• _What you should do_:
Exact copy, no pictures: output each line below as it stands.

+ + + + +

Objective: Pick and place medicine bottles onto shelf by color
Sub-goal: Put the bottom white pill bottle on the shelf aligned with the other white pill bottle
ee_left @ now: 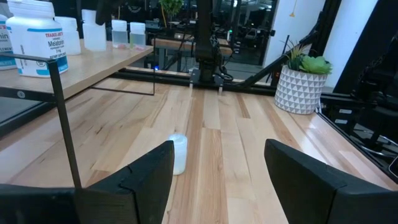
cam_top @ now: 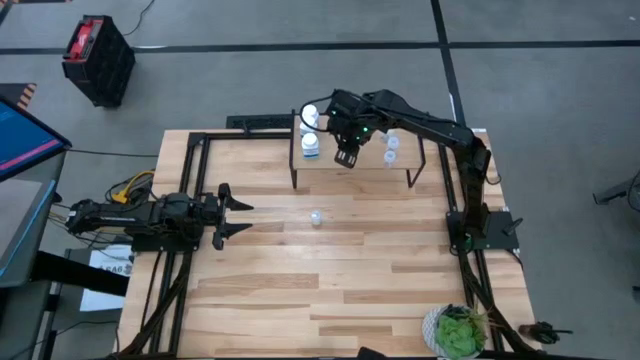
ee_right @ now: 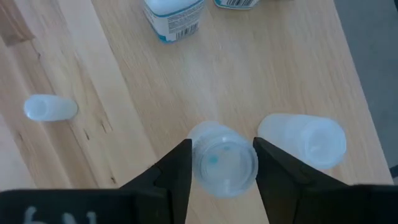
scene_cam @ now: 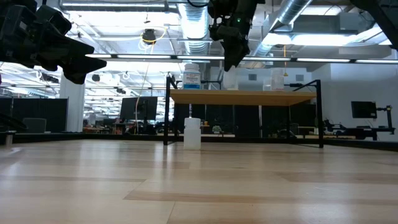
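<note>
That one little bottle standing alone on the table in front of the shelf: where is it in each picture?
High view: lone bottle, mid-table, in front of the shelf.
Low view: bottle near the centre, below the shelf's left end.
Left wrist view: bottle on the table just beyond the jaws.
Right wrist view: probably the small bottle apart from the others.
Shared landmark: the shelf.

Robotics lab/workshop: exposed ceiling ducts (scene_cam: 193,25), strip lights, monitors (scene_cam: 138,107) at 9 o'clock, grey concrete floor (cam_top: 540,90) w/ taped lines.
</note>
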`<state>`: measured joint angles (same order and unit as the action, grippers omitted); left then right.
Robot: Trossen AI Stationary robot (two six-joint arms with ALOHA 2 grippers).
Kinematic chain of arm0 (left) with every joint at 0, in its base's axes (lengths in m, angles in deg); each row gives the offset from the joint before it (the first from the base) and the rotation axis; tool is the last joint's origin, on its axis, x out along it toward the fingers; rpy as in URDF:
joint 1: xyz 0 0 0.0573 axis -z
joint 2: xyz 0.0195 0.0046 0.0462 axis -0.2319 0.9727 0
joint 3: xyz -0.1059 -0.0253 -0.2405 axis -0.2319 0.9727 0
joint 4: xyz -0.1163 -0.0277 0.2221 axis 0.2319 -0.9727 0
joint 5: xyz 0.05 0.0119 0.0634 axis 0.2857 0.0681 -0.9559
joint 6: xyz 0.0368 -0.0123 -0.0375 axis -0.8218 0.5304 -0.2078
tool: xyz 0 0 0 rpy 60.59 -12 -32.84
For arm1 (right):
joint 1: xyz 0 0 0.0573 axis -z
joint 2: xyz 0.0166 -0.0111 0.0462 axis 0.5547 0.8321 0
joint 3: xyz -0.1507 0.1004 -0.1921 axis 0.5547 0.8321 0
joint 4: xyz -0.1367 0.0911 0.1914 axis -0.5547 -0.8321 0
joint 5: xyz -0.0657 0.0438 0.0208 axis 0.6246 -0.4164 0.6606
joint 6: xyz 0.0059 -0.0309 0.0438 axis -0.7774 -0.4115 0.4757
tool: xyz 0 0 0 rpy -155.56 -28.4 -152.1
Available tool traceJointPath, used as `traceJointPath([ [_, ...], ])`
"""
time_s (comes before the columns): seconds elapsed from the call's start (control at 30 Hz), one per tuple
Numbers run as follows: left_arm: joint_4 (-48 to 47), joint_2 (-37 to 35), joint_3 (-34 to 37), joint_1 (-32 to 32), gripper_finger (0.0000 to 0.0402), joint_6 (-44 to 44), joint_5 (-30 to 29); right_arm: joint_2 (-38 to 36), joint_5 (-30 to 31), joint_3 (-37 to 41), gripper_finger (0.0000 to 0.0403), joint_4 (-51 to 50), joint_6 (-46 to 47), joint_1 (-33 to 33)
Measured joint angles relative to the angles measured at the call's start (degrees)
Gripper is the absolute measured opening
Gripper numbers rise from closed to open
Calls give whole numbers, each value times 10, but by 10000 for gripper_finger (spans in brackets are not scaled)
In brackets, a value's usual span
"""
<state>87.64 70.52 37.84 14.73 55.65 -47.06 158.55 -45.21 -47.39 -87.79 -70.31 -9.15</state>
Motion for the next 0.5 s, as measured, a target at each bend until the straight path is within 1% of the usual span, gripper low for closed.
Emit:
traceJointPath([
  [0.5,0,0,0,0,238,0,0,0,0,0,214,-19,0,3],
])
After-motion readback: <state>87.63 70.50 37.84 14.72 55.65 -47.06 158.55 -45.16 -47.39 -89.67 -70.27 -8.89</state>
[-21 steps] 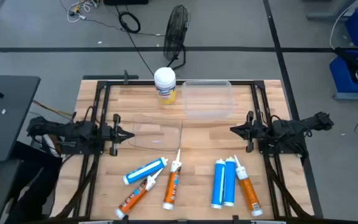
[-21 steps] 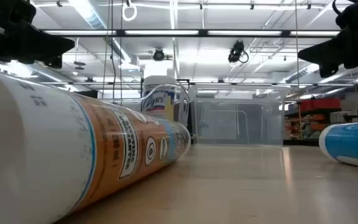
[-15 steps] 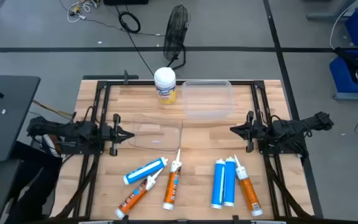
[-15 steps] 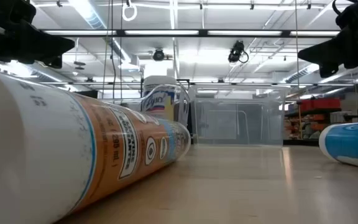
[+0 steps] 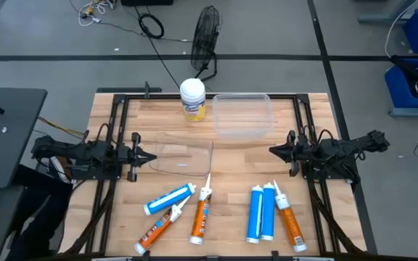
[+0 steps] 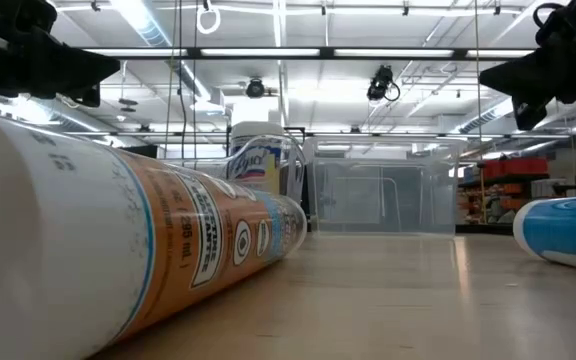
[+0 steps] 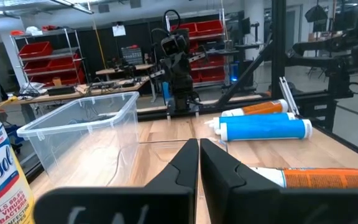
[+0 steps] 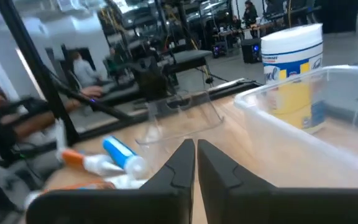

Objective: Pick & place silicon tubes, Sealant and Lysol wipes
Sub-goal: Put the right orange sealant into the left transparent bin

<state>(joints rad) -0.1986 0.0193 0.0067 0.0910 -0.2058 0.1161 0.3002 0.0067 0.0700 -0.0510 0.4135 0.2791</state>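
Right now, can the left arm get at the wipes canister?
Probably yes. The wipes canister stands upright at the table's far edge, beside the clear bin, with bare wood between it and the shut left gripper. Nothing blocks that path.

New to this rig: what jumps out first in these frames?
The Lysol wipes canister stands upright at the table's far edge, just left of a clear plastic bin. Six blue and orange cartridges lie scattered along the near edge. Both arms wait at mid-table, left tool and right tool shut and empty, pointing at each other.
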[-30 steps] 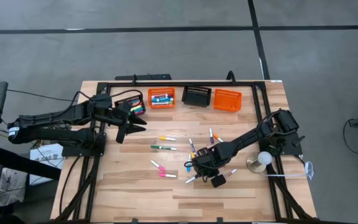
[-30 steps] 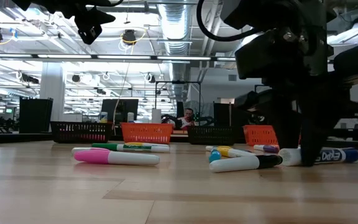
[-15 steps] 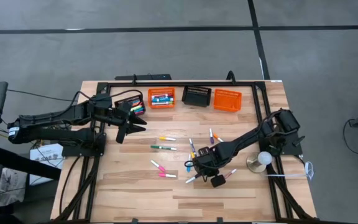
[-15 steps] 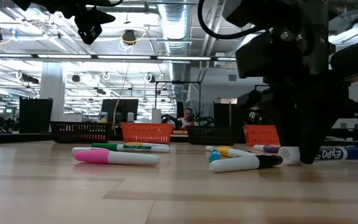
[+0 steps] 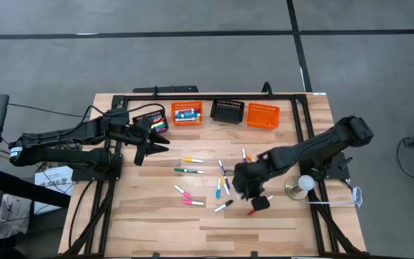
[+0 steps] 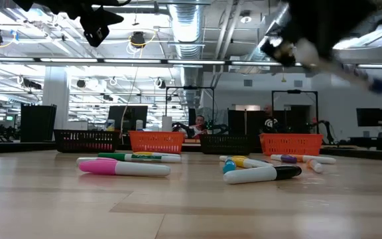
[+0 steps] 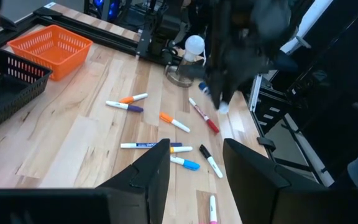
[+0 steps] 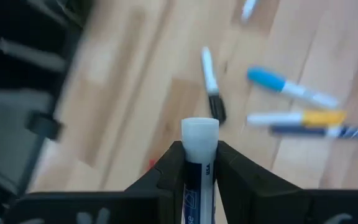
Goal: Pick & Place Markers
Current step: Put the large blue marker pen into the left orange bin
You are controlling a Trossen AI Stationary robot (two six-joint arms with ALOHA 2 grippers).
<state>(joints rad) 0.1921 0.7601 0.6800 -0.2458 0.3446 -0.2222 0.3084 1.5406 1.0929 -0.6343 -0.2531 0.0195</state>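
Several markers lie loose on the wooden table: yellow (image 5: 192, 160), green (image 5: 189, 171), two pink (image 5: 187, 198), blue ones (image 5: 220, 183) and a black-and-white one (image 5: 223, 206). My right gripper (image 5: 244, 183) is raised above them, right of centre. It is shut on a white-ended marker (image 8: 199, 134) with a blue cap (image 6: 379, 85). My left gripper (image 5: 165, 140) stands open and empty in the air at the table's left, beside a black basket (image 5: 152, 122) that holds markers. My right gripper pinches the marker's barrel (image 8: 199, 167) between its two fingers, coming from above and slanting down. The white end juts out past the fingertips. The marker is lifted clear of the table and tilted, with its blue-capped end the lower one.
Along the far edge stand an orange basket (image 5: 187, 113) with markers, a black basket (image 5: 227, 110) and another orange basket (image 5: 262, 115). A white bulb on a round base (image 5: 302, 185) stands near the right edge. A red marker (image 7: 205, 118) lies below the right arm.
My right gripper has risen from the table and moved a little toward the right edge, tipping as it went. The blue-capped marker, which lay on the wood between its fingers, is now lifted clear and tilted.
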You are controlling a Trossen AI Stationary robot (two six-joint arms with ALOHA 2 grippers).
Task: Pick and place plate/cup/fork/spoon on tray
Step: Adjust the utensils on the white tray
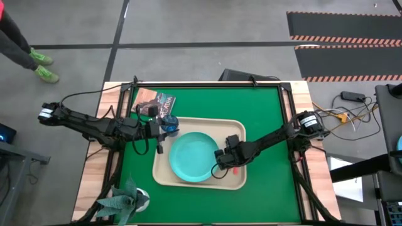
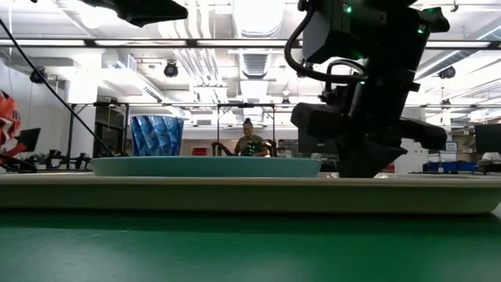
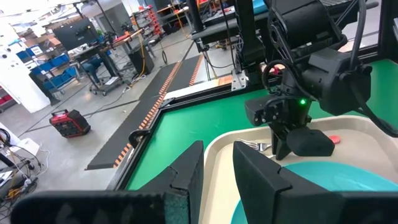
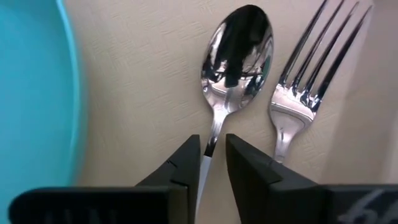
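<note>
With the spoon [image 4: 233,59] laid beside the fork [image 4: 305,81] on the tray [image 1: 239,129], right of the plate [image 1: 191,157], the right gripper [image 4: 211,152], fingers narrowly parted around its neck, should probably widen and lift clear.

Teal plate [image 1: 190,157], beige tray [image 1: 237,127], blue ribbed cup [image 2: 156,135].

A wooden table [image 1: 94,169] is covered by a green mat [image 1: 270,144]. On the mat are set 1 beige tray [image 1: 237,125], 1 printed packet [image 1: 157,102] and 1 green plush toy [image 1: 122,202].
</note>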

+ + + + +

• _Solved problem_:
Objective: Pick and place medicine bottles onto shelf by color
Sub-goal: Put the bottom white pill bottle on the shelf aligned with the other white pill bottle
ee_left @ now: 
cam_top @ now: 
ee_right @ now: 
scene_cam @ now: 
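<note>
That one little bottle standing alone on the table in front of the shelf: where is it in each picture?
High view: lone bottle, mid-table, in front of the shelf.
Low view: bottle near the centre, below the shelf's left end.
Left wrist view: bottle on the table just beyond the jaws.
Right wrist view: probably the small bottle apart from the others.
Shared landmark: the shelf.

Robotics lab/workshop: exposed ceiling ducts (scene_cam: 193,25), strip lights, monitors (scene_cam: 138,107) at 9 o'clock, grey concrete floor (cam_top: 540,90) w/ taped lines.
</note>
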`<state>`: measured joint angles (same order and unit as the action, grippers omitted); left then right.
Robot: Trossen AI Stationary robot (two six-joint arms with ALOHA 2 grippers).
Kinematic chain of arm0 (left) with every joint at 0, in its base's axes (lengths in m, angles in deg); each row gives the offset from the joint before it (the first from the base) and the rotation axis; tool is the last joint's origin, on its axis, x out along it toward the fingers; rpy as in URDF:
joint 1: xyz 0 0 0.0573 axis -z
joint 2: xyz 0.0195 0.0046 0.0462 axis -0.2319 0.9727 0
joint 3: xyz -0.1059 -0.0253 -0.2405 axis -0.2319 0.9727 0
joint 4: xyz -0.1163 -0.0277 0.2221 axis 0.2319 -0.9727 0
joint 5: xyz 0.05 0.0119 0.0634 axis 0.2857 0.0681 -0.9559
joint 6: xyz 0.0368 -0.0123 -0.0375 axis -0.8218 0.5304 -0.2078
tool: xyz 0 0 0 rpy 60.59 -12 -32.84
For arm1 (right):
joint 1: xyz 0 0 0.0573 axis -z
joint 2: xyz 0.0166 -0.0111 0.0462 axis 0.5547 0.8321 0
joint 3: xyz -0.1507 0.1004 -0.1921 axis 0.5547 0.8321 0
joint 4: xyz -0.1367 0.0911 0.1914 axis -0.5547 -0.8321 0
joint 5: xyz -0.0657 0.0438 0.0208 axis 0.6246 -0.4164 0.6606
joint 6: xyz 0.0059 -0.0309 0.0438 axis -0.7774 -0.4115 0.4757
tool: xyz 0 0 0 rpy -155.56 -28.4 -152.1
Available tool traceJointPath, used as `traceJointPath([ [_, ...], ])`
"""
time_s (comes before the columns): seconds elapsed from the call's start (control at 30 Hz), one per tuple
Numbers run as follows: left_arm: joint_4 (-48 to 47), joint_2 (-37 to 35), joint_3 (-34 to 37), joint_1 (-32 to 32), gripper_finger (0.0000 to 0.0402), joint_6 (-44 to 44), joint_5 (-30 to 29); right_arm: joint_2 (-38 to 36), joint_5 (-30 to 31), joint_3 (-37 to 41), gripper_finger (0.0000 to 0.0403), joint_4 (-51 to 50), joint_6 (-46 to 47), joint_1 (-33 to 33)
Measured joint angles relative to the angles measured at the call's start (degrees)
Gripper is the absolute measured opening
Gripper numbers rise from closed to open
Calls give whole numbers, each value times 10, but by 10000 for gripper_finger (spans in brackets are not scaled)
In brackets, a value's usual span
"""
<state>87.64 70.52 37.84 14.73 55.65 -47.06 158.55 -45.21 -47.39 -87.79 -70.31 -9.15</state>
Motion for the next 0.5 s, as measured, a target at each bend until the straight path is within 1% of the usual span, gripper low for closed.
Emit:
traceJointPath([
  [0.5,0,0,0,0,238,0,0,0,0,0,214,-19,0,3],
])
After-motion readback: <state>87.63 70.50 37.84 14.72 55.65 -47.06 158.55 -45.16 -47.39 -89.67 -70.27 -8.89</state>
[-21 steps] 
[-21 steps] 
[-15 steps] 
[-15 steps] 
[+0 steps] 
[+0 steps] 
[+0 steps] 
[+0 steps] 

Objective: Pick & place silicon tubes, Sealant and Lysol wipes
Sub-goal: Put the right orange sealant into the left transparent bin

<state>(joints rad) -0.1986 0.0193 0.0067 0.0910 -0.2058 0.1161 0.3002 0.0067 0.0700 -0.0510 0.4135 0.2791</state>
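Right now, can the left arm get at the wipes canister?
Probably yes. The wipes canister stands upright at the table's far edge, beside the clear bin, with bare wood between it and the shut left gripper. Nothing blocks that path.

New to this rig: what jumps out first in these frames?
The Lysol wipes canister stands upright at the table's far edge, just left of a clear plastic bin. Six blue and orange cartridges lie scattered along the near edge. Both arms wait at mid-table, left tool and right tool shut and empty, pointing at each other.
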[-30 steps] 
[-30 steps] 
[-15 steps] 
[-15 steps] 
[+0 steps] 
[+0 steps] 
[+0 steps] 
[+0 steps] 
Goal: Pick & Place Markers
Current step: Put the large blue marker pen into the left orange bin
You are controlling a Trossen AI Stationary robot (two six-joint arms with ALOHA 2 grippers).
<state>(joints rad) 0.1921 0.7601 0.6800 -0.2458 0.3446 -0.2222 0.3084 1.5406 1.0929 -0.6343 -0.2531 0.0195</state>
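Several markers lie loose on the wooden table: yellow (image 5: 192, 160), green (image 5: 189, 171), two pink (image 5: 187, 198), blue ones (image 5: 220, 183) and a black-and-white one (image 5: 223, 206). My right gripper (image 5: 244, 183) is raised above them, right of centre. It is shut on a white-ended marker (image 8: 199, 134) with a blue cap (image 6: 379, 85). My left gripper (image 5: 165, 140) stands open and empty in the air at the table's left, beside a black basket (image 5: 152, 122) that holds markers. My right gripper pinches the marker's barrel (image 8: 199, 167) between its two fingers, coming from above and slanting down. The white end juts out past the fingertips. The marker is lifted clear of the table and tilted, with its blue-capped end the lower one.
Along the far edge stand an orange basket (image 5: 187, 113) with markers, a black basket (image 5: 227, 110) and another orange basket (image 5: 262, 115). A white bulb on a round base (image 5: 302, 185) stands near the right edge. A red marker (image 7: 205, 118) lies below the right arm.
My right gripper has risen from the table and moved a little toward the right edge, tipping as it went. The blue-capped marker, which lay on the wood between its fingers, is now lifted clear and tilted.
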You are controlling a Trossen AI Stationary robot (two six-joint arms with ALOHA 2 grippers).
Task: Pick and place plate/cup/fork/spoon on tray
Step: Adjust the utensils on the white tray
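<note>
With the spoon [image 4: 233,59] laid beside the fork [image 4: 305,81] on the tray [image 1: 239,129], right of the plate [image 1: 191,157], the right gripper [image 4: 211,152], fingers narrowly parted around its neck, should probably widen and lift clear.

Teal plate [image 1: 190,157], beige tray [image 1: 237,127], blue ribbed cup [image 2: 156,135].

A wooden table [image 1: 94,169] is covered by a green mat [image 1: 270,144]. On the mat are set 1 beige tray [image 1: 237,125], 1 printed packet [image 1: 157,102] and 1 green plush toy [image 1: 122,202].
</note>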

Nothing more belongs to this answer.